Task objective -
Tally the lines in the listing below that hold the string "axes", and reply with that tally alone.
*** Opening of Stored data ***
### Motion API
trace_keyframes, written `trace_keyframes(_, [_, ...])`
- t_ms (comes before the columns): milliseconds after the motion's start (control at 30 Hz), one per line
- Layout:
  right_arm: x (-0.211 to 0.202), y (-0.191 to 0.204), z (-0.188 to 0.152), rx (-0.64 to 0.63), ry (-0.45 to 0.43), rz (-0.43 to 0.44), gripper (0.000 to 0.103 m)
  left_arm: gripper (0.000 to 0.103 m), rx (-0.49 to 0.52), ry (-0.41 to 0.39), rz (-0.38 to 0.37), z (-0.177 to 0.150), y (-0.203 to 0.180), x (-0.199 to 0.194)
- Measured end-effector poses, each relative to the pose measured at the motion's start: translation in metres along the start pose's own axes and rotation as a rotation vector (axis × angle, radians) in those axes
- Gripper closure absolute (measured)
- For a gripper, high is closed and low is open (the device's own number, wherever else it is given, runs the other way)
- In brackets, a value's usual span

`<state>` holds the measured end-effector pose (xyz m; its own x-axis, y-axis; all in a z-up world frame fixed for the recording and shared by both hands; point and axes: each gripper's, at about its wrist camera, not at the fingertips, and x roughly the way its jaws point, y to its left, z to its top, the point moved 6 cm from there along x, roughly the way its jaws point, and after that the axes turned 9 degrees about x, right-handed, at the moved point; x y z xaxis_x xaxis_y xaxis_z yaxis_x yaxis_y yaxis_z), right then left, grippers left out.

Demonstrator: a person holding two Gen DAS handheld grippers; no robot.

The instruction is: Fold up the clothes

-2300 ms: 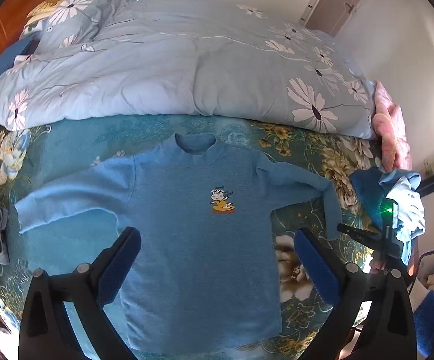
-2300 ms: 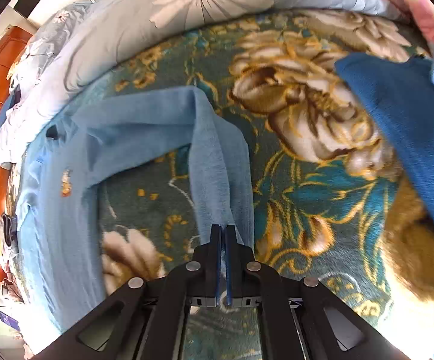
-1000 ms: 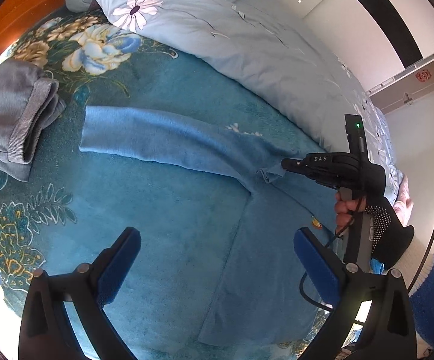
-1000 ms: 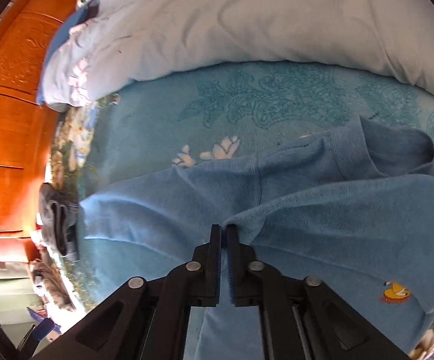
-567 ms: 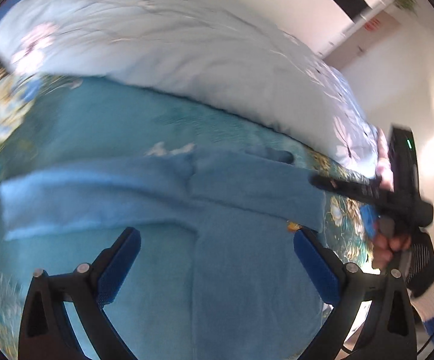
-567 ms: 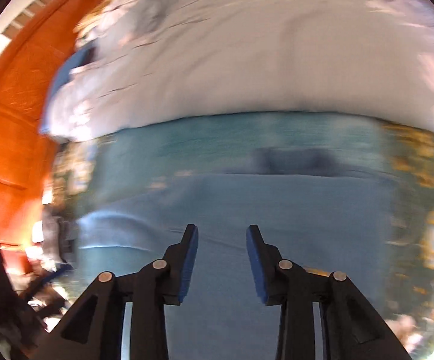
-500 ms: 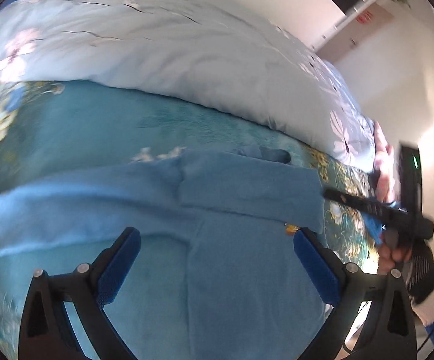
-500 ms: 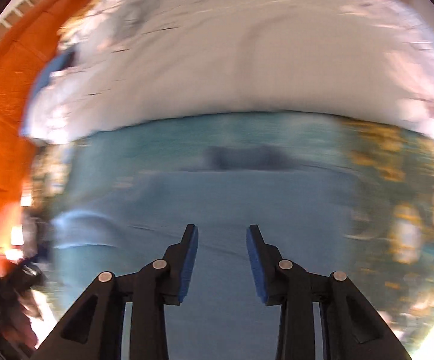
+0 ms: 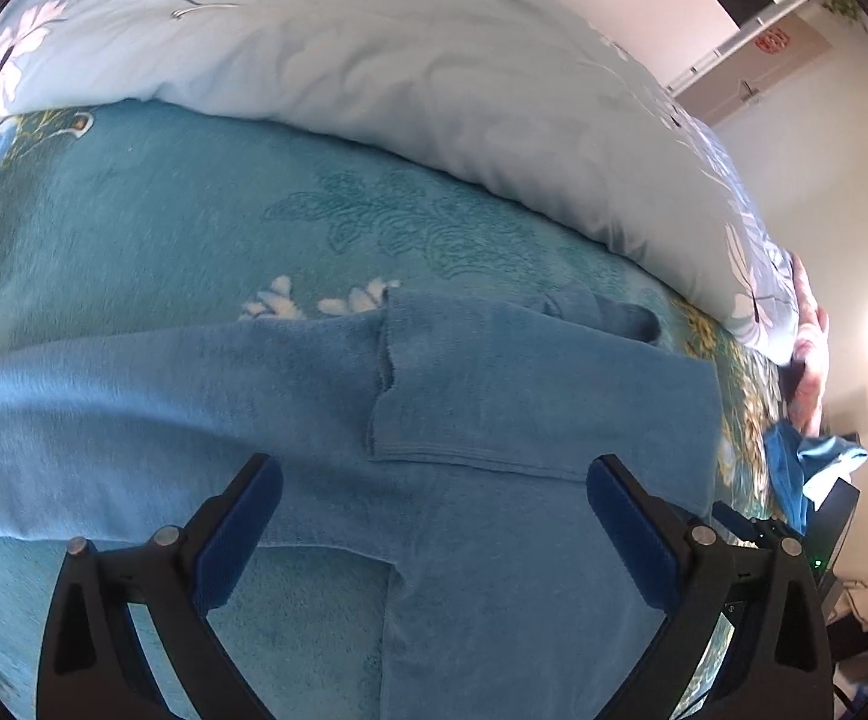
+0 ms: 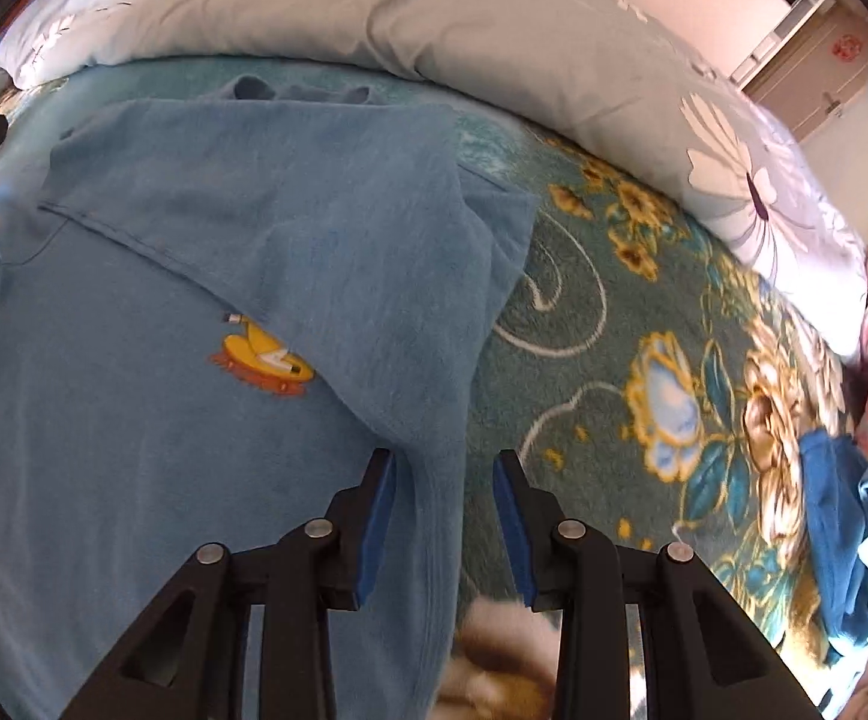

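A blue sweatshirt [image 9: 493,540] lies flat on the floral blanket [image 10: 643,330], one sleeve [image 9: 523,396] folded across its chest, while both the left gripper [image 9: 428,534] and right gripper [image 10: 442,516] hover spread wide and empty, seemingly ready for another fold.

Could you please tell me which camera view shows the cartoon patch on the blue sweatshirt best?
The right wrist view: the cartoon patch lies in plain sight on the blue sweatshirt, partly tucked under the folded sleeve. In the left wrist view the patch cannot be seen; only the sweatshirt and sleeve show.
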<state>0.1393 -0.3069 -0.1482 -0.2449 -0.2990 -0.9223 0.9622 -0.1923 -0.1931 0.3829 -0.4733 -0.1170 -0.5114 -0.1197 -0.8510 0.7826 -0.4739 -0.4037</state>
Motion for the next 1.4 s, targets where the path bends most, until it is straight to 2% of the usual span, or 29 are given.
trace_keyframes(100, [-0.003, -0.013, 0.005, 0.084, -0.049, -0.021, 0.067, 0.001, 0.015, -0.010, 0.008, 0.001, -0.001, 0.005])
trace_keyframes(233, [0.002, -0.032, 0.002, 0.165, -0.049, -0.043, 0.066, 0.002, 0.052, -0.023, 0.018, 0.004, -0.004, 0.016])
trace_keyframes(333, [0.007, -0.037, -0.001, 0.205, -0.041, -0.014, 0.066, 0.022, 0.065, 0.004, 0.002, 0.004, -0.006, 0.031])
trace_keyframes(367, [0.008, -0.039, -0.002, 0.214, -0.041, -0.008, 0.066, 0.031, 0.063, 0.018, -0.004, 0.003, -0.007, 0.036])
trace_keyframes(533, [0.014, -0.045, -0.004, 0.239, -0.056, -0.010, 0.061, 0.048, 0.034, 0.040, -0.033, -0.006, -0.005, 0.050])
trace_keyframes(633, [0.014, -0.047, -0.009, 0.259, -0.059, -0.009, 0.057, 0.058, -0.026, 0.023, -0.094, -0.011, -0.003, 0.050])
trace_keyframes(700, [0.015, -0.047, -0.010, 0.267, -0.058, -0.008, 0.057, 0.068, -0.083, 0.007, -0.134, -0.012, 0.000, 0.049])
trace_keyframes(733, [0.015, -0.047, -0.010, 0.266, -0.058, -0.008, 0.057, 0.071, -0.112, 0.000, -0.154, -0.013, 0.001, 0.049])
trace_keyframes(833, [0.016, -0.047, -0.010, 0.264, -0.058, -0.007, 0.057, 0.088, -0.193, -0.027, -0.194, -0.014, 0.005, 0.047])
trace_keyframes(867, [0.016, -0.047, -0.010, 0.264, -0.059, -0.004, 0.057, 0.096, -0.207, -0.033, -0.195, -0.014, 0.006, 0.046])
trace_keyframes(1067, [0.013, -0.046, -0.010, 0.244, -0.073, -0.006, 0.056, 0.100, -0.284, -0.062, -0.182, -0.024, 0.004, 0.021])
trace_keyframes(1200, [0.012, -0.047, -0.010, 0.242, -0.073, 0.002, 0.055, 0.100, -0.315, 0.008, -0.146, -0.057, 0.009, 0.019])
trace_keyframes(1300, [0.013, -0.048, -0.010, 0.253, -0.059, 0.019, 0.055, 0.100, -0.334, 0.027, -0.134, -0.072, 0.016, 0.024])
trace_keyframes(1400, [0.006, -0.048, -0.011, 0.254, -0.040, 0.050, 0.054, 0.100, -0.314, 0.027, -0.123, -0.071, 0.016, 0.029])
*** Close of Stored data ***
Completed exercise -
2